En el México contemporáneo, decir “clase media” es invocar una ilusión. No tanto una categoría económica precisa, sino un imaginario: el del ascenso, el esfuerzo personal, el éxito posible. En su núcleo, habita el mito meritocrático que ha servido para justificar desigualdades estructurales mientras mantiene encendida la esperanza de movilidad. Pero ¿qué tan reales son esas promesas? ¿Y a quién le sirven?
Por mucho tiempo, los grupos que se creen de la “clase media” han servido de contención ideológica para el sistema establecido. Con sus sueños de grandeza, su individualismo extremo y su férrea defensa del “mérito”, han adoptado un discurso que los lleva a despreciar a quienes tienen menos y a envidiar a los más afortunados. Tal vez sus sueldos alcancen justo para alquilar un pequeño piso en la Benito Juárez o para vivir ahogados en deudas tratando de mantener ese nivel de vida que creen merecer; al final, lo esencial es aparentar, no necesariamente tener.

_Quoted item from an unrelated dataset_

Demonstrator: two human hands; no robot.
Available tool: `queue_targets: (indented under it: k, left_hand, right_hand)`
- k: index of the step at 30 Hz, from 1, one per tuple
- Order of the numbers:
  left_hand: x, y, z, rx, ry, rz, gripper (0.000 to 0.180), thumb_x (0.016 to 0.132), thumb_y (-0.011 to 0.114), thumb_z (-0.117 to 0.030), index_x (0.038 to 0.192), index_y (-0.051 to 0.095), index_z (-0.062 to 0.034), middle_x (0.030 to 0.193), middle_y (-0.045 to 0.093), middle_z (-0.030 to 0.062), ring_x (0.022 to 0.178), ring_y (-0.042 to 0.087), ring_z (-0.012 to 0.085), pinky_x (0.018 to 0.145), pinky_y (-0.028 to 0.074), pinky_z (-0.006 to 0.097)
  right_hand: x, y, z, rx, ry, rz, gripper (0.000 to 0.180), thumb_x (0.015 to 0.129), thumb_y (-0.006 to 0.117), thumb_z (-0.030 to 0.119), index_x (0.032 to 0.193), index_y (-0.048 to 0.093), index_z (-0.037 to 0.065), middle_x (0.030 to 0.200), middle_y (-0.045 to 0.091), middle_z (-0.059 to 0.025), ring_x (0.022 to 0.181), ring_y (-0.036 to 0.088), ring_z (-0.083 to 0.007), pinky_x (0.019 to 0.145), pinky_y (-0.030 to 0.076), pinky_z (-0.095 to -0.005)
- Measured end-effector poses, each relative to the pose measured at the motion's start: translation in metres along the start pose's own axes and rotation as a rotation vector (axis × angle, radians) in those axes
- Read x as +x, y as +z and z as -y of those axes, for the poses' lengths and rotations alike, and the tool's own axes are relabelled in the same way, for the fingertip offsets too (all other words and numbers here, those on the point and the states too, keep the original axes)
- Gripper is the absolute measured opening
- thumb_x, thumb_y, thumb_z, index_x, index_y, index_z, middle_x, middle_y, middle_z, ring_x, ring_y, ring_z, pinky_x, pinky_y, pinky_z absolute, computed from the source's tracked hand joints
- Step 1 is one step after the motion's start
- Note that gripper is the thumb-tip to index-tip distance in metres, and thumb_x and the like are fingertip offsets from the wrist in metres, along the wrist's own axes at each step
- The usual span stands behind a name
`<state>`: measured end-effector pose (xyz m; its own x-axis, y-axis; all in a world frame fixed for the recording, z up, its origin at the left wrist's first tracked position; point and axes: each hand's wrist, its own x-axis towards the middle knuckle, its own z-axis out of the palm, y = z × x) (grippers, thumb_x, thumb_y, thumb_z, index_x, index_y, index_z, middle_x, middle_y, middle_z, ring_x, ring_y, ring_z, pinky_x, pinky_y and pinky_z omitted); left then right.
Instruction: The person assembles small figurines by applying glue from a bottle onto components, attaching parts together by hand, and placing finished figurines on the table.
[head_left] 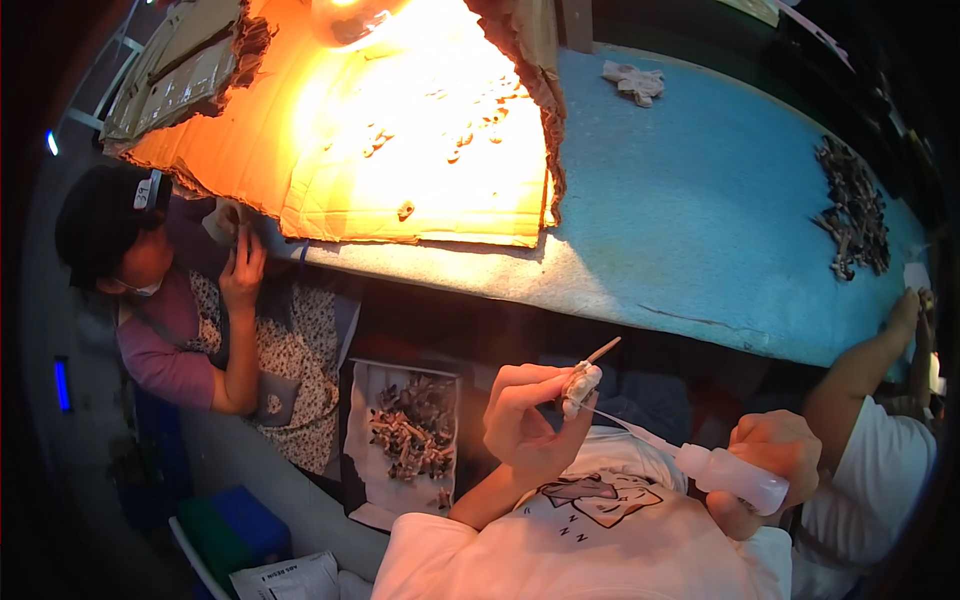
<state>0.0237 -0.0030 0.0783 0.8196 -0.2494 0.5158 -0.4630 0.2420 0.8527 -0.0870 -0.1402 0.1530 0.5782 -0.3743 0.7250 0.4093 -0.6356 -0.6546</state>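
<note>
My left hand [525,425] pinches a small whitish lumpy piece [580,388] between thumb and fingers. A short light-coloured stick [605,349] juts up and to the right from this piece. In my right hand [778,445] is a translucent white squeeze bottle [735,478], tilted so that its long thin nozzle points up and left. The nozzle's tip meets or nearly meets the lower side of the piece; exact contact is too small to tell. Both hands are in front of my shirt, near the table's close edge.
Ahead stretches a light blue tabletop [680,220] with a brightly lit cardboard enclosure [420,225], small pieces inside. A dark heap of parts [853,210] and a white cloth [633,82] lie there. A paper-lined tray [360,490] holds several parts. People sit at left and right.
</note>
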Motion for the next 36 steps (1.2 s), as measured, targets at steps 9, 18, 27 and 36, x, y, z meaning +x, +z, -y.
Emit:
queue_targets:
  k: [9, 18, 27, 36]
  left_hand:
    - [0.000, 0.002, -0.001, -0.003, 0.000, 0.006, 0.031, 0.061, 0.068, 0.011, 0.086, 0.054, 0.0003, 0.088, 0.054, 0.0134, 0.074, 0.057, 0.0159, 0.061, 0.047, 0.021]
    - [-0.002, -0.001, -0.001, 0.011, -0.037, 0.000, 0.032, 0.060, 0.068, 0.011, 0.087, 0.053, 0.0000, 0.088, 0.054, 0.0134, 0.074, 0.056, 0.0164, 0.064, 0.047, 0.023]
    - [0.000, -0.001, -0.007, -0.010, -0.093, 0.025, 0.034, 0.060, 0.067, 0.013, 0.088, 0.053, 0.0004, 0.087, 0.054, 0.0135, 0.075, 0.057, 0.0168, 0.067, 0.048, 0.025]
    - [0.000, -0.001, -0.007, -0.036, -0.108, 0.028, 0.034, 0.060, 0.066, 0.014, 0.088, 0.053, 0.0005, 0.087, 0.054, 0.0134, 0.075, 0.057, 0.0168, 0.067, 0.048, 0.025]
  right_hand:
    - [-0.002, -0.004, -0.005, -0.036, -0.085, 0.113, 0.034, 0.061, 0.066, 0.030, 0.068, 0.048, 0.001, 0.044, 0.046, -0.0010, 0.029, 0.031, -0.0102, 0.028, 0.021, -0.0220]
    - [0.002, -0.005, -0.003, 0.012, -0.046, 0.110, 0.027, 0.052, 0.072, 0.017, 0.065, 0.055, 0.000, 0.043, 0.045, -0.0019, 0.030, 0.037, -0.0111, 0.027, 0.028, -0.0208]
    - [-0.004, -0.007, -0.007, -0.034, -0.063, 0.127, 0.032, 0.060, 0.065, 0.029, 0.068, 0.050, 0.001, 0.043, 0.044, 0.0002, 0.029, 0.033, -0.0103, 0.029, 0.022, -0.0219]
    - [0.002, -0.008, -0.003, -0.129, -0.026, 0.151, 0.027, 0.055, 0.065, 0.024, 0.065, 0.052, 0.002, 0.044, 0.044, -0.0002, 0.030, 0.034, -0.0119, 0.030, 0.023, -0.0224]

La presentación de la meritocracia — “si sudas la camiseta, alcanzarás tu meta” — es la leyenda fundadora del neoliberalismo. Sin embargo, en México eso cohabita con un estado de las cosas brutal: el 90% de aquellos que surgen de los deciles más bajos no llegan a escapar de esa condición perniciosa. No es que falten talentos o que la gente no se esfuerce, sino que hay una maquinaria social para la construcción de la desigualdad. Bajo ese panorama, la “clase media” es, más que una clase arraigada, un modo inestable, quebradizo, siempre al acecho del camino a la caída.

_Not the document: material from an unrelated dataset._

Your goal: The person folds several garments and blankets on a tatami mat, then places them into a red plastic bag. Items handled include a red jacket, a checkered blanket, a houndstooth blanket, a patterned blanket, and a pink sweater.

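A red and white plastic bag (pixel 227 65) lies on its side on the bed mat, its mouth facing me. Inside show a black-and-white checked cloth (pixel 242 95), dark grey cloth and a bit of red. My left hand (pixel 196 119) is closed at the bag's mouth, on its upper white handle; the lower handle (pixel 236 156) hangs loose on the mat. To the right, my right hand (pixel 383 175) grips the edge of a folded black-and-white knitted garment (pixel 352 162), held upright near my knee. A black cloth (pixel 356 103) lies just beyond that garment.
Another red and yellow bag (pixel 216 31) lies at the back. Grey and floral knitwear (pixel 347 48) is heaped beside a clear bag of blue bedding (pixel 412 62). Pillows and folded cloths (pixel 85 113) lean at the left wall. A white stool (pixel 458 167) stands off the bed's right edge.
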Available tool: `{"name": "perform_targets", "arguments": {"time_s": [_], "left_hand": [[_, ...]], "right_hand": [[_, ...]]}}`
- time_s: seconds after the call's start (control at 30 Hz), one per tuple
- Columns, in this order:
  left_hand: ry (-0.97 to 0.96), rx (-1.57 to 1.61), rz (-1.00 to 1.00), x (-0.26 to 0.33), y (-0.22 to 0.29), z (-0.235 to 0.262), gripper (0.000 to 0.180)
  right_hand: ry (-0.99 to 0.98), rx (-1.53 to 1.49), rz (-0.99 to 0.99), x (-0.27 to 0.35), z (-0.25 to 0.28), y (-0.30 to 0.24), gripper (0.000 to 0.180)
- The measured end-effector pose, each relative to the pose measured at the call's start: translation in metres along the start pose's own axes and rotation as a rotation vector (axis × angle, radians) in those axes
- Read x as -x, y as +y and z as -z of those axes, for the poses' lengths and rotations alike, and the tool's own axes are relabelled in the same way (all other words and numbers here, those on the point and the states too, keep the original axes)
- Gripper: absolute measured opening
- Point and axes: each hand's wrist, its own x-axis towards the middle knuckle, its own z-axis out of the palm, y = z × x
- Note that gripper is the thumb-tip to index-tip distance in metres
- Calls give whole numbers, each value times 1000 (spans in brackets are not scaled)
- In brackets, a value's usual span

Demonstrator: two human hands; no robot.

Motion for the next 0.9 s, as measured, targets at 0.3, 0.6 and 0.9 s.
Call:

Curiosamente, esa misma vulnerabilidad es lo que, en potencia, alimenta los discursos de odio contra los de abajo y de servilismo hacia los de arriba. Por eso vemos el clasismo del día a día, esa manía por no parecerse al “naco”, al “mantenido”, al que le dan ayudas del gobierno. Esa idea equivocada de la clase social se manifiesta en posturas políticas conservadoras: el de clase media está en contra de los programas sociales, aunque nunca ha tenido seguridad social de verdad; vota por los partidos de derecha porque se imagina que, quién sabe, algún día él también vivirá como rico.

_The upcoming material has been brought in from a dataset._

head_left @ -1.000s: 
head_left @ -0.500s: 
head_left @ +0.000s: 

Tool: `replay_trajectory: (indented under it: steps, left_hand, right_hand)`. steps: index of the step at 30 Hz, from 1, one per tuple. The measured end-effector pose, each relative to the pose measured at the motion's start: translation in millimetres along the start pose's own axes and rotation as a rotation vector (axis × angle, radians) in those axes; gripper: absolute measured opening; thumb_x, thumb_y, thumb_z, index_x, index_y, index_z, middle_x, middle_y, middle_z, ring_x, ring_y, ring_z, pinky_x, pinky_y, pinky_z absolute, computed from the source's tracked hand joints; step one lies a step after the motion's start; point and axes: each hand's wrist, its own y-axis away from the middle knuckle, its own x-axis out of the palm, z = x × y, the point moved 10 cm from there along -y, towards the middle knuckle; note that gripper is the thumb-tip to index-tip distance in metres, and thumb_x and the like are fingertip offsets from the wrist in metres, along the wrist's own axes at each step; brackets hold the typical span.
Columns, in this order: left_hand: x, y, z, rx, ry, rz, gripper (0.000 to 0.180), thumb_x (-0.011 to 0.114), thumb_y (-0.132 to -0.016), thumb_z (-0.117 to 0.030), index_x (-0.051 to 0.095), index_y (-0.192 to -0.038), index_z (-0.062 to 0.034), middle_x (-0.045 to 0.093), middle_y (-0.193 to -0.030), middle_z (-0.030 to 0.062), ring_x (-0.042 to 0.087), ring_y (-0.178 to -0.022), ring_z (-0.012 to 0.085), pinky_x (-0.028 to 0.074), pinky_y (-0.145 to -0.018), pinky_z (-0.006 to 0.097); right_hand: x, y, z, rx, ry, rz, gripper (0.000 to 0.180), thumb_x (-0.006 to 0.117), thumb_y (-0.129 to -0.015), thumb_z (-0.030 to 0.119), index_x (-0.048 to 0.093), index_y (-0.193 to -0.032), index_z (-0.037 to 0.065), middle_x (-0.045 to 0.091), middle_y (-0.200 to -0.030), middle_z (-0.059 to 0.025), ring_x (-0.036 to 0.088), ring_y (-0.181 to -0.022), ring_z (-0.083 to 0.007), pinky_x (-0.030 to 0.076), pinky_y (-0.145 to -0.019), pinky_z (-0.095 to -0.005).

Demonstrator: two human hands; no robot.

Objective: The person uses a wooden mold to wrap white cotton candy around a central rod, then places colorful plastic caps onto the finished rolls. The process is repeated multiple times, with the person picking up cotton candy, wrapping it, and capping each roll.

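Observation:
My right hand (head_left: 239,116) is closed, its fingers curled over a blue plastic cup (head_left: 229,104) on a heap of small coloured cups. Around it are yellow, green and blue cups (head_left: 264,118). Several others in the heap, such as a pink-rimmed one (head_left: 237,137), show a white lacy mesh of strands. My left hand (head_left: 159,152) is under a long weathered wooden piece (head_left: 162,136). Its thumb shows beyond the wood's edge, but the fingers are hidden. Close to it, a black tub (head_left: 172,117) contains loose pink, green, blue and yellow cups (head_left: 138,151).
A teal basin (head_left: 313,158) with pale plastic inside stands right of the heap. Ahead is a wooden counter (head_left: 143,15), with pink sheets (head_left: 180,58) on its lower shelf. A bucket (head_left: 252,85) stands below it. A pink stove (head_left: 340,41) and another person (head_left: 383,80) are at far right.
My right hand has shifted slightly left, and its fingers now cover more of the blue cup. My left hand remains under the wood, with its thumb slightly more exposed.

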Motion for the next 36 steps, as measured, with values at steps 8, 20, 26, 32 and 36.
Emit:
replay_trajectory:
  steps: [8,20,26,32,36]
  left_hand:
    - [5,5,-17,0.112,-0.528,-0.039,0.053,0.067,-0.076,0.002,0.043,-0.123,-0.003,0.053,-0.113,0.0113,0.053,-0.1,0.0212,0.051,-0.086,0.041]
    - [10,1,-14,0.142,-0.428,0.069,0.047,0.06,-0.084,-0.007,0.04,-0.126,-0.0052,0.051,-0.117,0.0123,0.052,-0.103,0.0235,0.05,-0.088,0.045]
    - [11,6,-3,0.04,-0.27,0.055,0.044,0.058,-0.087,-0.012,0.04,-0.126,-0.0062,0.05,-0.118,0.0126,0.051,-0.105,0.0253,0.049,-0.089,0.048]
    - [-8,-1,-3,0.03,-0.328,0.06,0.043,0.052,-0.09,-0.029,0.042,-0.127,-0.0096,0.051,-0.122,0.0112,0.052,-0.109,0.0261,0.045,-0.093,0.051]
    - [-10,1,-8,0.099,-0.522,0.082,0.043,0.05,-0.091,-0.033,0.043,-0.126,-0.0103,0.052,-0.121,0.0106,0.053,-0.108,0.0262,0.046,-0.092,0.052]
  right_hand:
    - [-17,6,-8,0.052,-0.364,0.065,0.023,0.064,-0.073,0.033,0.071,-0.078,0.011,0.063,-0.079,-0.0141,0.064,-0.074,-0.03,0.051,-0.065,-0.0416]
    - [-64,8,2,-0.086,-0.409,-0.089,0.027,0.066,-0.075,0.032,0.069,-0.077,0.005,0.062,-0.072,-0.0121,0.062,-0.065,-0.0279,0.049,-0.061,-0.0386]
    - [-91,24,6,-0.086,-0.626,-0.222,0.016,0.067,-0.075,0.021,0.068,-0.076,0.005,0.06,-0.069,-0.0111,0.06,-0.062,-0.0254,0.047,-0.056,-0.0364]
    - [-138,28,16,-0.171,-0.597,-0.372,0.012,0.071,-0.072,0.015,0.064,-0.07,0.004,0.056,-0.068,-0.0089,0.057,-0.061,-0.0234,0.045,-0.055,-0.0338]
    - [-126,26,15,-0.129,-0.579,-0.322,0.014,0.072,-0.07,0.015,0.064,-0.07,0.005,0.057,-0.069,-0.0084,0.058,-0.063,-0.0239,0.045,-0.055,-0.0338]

Lo cierto es que la mayoría de esta llamada “clase media” no tiene patrimonio, vive al día, y su estabilidad depende de condiciones laborales cada vez más precarias. No son los herederos del capital, ni los dueños de los medios de producción. Son trabajadores asalariados, profesionistas con títulos que se devalúan, burócratas sobreexigidos, freelancers sin derechos laborales. Son clase trabajadora encubierta por un discurso que les promete lo que el sistema no puede cumplir.
La transformación que está atravesando o sufriendo México, ha puesto el dedo en la llaga, porque cuando se habla de redistribución, de justicia fiscal, de bienestar colectivo, lo que está presente en los interioridades de los clasemedieros es el temor a perder sus “privilegios” (o sus beneficios), sin percatarse de que esos “privilegios” son migajas. Su indignación es intensa pero está mal canalizada; no contra los monopolios que les exprimen, no contra las élites que han capturado al Estado, sino contra los pobres, contra los “ninis”, contra las personas que reciben los programas sociales.
Desmontar el mito de la meritocracia es urgente, no como gesto académico, sino como necesidad política. Solo cuando quienes se piensan como “clase media” comprendan que su destino está ligado al de las mayorías trabajadoras, será posible construir una sociedad más justa. Mientras tanto, seguirán siendo carne de cañón para las élites, votando contra sus propios intereses, defendiendo un orden que los oprime, y soñando con un ascenso que nunca llega.